Thus, at critical water content (about 70%), the gas–liquid mixture is stratified into three phases, and the water component is accumulated at the bottom of the pipe. The dependence of the rate and mechanism of corrosion on the flow rate of the gas–liquid is complex. At low flow rates, corrosion most likely occurs under a layer of bottom sediments and practically does not depend on the velocity of the mixture movement. The emulsion structure of the gas–liquid mixture is ensured during the change in the flow mode from laminar to turbulent, and water does not accumulate along the lower generating line. Then, the concentration of abrasive particles becomes the main factor affecting the corrosion rate, which the critical flow velocity depends on, exceeding this causes erosive wear of the pipeline [7,8].

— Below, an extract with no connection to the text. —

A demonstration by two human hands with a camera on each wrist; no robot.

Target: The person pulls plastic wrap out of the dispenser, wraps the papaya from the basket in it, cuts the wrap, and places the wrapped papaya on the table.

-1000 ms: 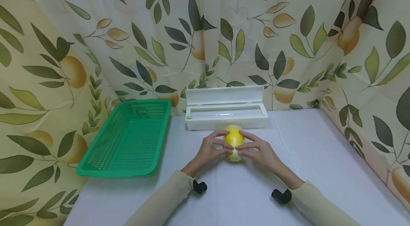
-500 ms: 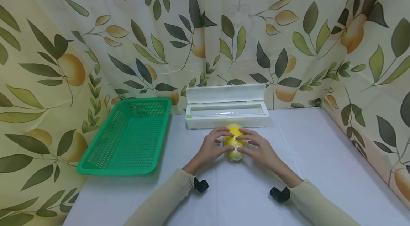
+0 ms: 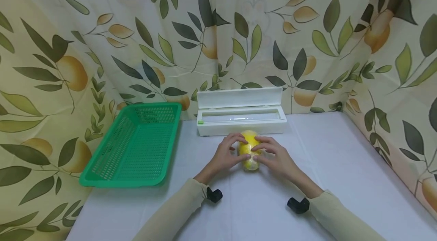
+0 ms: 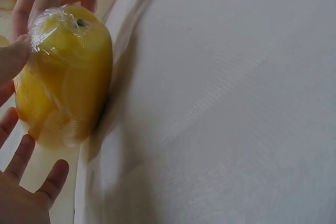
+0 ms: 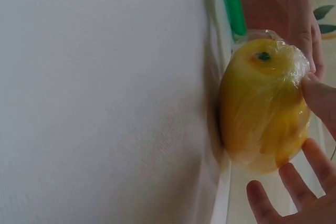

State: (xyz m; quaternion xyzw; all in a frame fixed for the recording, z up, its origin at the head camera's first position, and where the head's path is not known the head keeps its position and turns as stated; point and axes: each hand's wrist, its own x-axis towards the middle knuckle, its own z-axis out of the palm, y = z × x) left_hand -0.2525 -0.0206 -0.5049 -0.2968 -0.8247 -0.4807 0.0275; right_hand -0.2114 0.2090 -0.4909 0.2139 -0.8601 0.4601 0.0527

An author [13], using Ansys PC with carbon steel as an example, showed that equivalent stresses in a deepening groove of varying shapes increase under the influence of internal pressure. The calculation of the stress state of a pipeline when considered as a shell with a defect in the form of groove corrosion showed that with increasing depth of the groove, the maximum equivalent stresses in the shell in the groove area increase by more than five times depending on the shape of the defect [13]. When the internal pressure increases (modeling was carried out for P = 2; 4; 6 MPa), the maximum equivalent stresses increase for all groove types.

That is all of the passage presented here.